About this exercise>
Within the entries below, find each line containing the word "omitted" and copy it.
== Segment start ==
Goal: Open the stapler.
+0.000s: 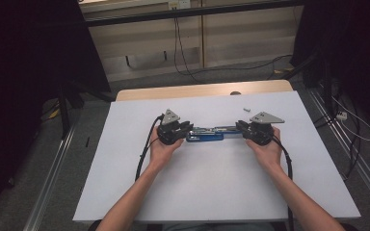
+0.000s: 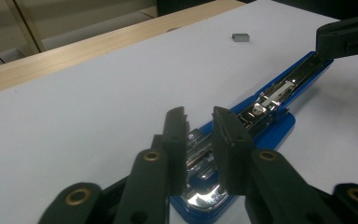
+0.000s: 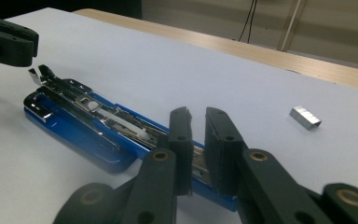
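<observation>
- Two hand-held grippers meet one blue stapler point(image 1: 205, 134), which lies swung open flat near the middle of the white table top point(image 1: 212, 192), its long axis running from nine to three o'clock in the high view.
- We hold the left gripper point(image 1: 189, 128) at the stapler's nine o'clock end and the right gripper point(image 1: 240, 127) at its three o'clock end.
- From the high view both sets of jaw tips are too small and dark for us to tell whether they touch the stapler.
- In the left gripper view, the left gripper point(image 2: 199, 122) has its jaws slightly parted with a narrow gap, and the stapler's chrome end point(image 2: 205, 196) sits right behind and below them, partly hidden by the fingers point(image 2: 230, 149); no pad visibly presses on it.
- In the right gripper view, the right gripper point(image 3: 197, 120) shows the same narrow gap, the stapler point(image 3: 93, 126) passing behind its jaws, so the part at the tips is covered.
- Each gripper view cuts off the other gripper's dark jaw at a top corner.
- We see the stapler's metal magazine channel point(image 3: 98, 109) lying exposed on the blue base; whether staples sit in it we cannot make out.
- One small block of staples point(image 1: 245, 109) lies loose on the table at about one o'clock from the stapler, well apart from it; it appears clearly in the right gripper view point(image 3: 305, 116).
- Our forearms are cut off at the bottom edge of the high view.
</observation>
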Demonstrator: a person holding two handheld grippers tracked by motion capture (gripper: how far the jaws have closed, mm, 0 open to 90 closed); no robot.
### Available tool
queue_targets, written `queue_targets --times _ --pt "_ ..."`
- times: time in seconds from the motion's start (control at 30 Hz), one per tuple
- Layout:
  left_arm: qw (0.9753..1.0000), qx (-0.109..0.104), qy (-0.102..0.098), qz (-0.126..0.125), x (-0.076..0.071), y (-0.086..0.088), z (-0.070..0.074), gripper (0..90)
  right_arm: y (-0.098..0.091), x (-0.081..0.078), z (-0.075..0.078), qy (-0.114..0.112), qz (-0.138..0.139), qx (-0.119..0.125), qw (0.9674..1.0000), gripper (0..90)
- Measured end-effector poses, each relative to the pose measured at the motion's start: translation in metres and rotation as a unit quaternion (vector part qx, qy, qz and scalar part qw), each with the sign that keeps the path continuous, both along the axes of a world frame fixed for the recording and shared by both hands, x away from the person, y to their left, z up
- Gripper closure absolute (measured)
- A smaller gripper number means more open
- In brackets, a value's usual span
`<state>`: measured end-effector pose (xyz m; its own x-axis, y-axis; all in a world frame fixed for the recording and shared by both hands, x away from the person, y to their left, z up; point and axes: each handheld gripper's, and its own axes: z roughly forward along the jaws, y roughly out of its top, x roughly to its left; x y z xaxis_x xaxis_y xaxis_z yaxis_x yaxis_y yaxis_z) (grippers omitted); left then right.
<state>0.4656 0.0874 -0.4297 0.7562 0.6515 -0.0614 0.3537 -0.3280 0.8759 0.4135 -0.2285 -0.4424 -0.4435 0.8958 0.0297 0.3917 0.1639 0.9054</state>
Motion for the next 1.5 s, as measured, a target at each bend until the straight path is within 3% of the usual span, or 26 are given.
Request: queue_targets --times 0.1,0.17,0.27,0.43,0.63,0.73,1.07,1.3,1.4,1.5 --pt "1.0000 -0.005 0.001 0.008 -0.001 0.002 0.000 68.4 0.000 0.000 0.002 -0.004 0.002 0.001 1.0000 73.1" --pt "0.9999 0.000 -0.003 0.015 -0.001 0.003 0.001 62.2 0.001 0.001 0.003 -0.004 -0.001 -0.002 1.0000 59.5" --pt "0.9998 -0.004 -0.002 0.020 -0.002 0.005 0.002 57.1 0.002 0.002 0.003 0.000 -0.003 -0.002 1.0000 48.5" --pt "0.9994 -0.006 -0.001 0.034 -0.003 0.007 0.003 39.8 0.003 0.003 0.003 0.002 -0.012 -0.008 0.9999 33.6" --pt "0.9988 0.012 0.010 0.047 -0.001 0.009 -0.001 19.2 0.002 0.005 0.004 -0.002 -0.016 -0.007 0.9998 18.8" --pt "0.9987 0.011 0.010 0.048 -0.002 0.011 0.000 10.7 0.003 0.006 0.003 -0.003 -0.041 0.004 0.9992 4.4" --pt "0.9993 -0.004 0.006 0.035 -0.011 0.021 0.002 4.8 0.004 0.006 0.004 -0.008 -0.032 0.017 0.9993 4.6" --pt "0.9995 0.000 0.001 0.032 -0.019 0.029 0.003 5.3 0.000 0.004 0.006 0.001 -0.033 0.022 0.9992 4.6" --pt "0.9994 -0.002 -0.006 0.033 -0.021 0.032 0.004 5.2 -0.002 0.002 0.008 0.007 -0.043 0.010 0.9990 4.8" --pt "0.9992 -0.004 -0.003 0.039 -0.023 0.031 0.003 5.3 -0.004 0.003 0.007 0.015 -0.042 0.019 0.9988 4.8"
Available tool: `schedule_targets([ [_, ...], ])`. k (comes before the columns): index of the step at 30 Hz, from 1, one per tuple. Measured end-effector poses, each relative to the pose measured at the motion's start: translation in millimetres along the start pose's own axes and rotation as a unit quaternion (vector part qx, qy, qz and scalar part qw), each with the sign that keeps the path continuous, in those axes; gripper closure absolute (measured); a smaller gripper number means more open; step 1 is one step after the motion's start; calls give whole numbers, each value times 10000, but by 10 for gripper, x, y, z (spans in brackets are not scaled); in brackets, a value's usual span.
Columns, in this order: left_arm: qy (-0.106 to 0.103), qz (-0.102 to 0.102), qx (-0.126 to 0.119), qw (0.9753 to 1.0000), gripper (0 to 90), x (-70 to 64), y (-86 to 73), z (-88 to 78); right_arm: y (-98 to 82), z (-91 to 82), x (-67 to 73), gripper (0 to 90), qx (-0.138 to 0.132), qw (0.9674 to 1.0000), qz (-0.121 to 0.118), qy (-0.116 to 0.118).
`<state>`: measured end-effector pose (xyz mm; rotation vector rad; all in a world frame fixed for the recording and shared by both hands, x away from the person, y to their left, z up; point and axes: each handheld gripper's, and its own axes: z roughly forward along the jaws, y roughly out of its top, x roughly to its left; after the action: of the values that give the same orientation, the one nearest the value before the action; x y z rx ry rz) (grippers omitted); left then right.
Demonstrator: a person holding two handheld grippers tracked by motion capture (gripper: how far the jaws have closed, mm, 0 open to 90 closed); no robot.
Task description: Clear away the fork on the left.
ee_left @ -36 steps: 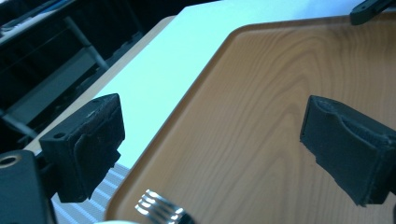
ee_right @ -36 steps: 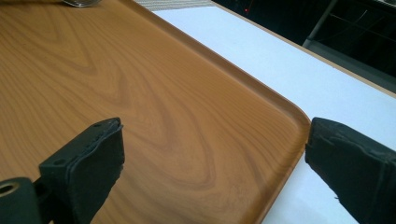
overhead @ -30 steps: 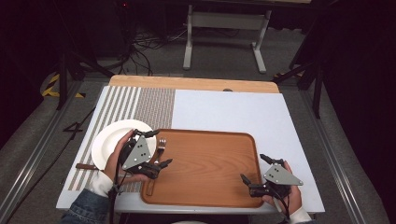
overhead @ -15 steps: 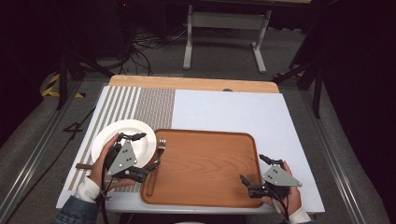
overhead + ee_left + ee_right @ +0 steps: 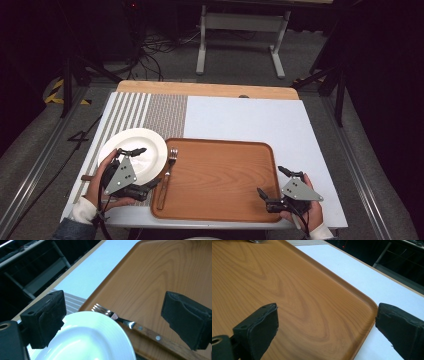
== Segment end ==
Written solution>
`<state>`: measured end-effector pose (xyz m; its own x-axis, y-axis; all in a world frame fixed for the recording and shared by both hands, x away from the person, y to their left, z up; point and axes: each handheld gripper's, and its own axes: z roughly forward along the jaws, y roughly out of its top, x roughly to its left; x y z xaxis_x xaxis_y xaxis_z yaxis_x yaxis_y yaxis_z) (grippers omitted); left then right.
`<state>`: measured end-effector pose (xyz mm; rotation vector rad; all in a world frame fixed for the recording and shared by both hands, x away from the person, y to their left, z up; point and axes: each handheld gripper's, and its own axes: z roughly forward along the jaws, y roughly out of its top, x roughly to its left; after the action: of the values that give the same orientation, the one nearest the value before the action; x y z rx ry rz) (grippers omitted); left then right.

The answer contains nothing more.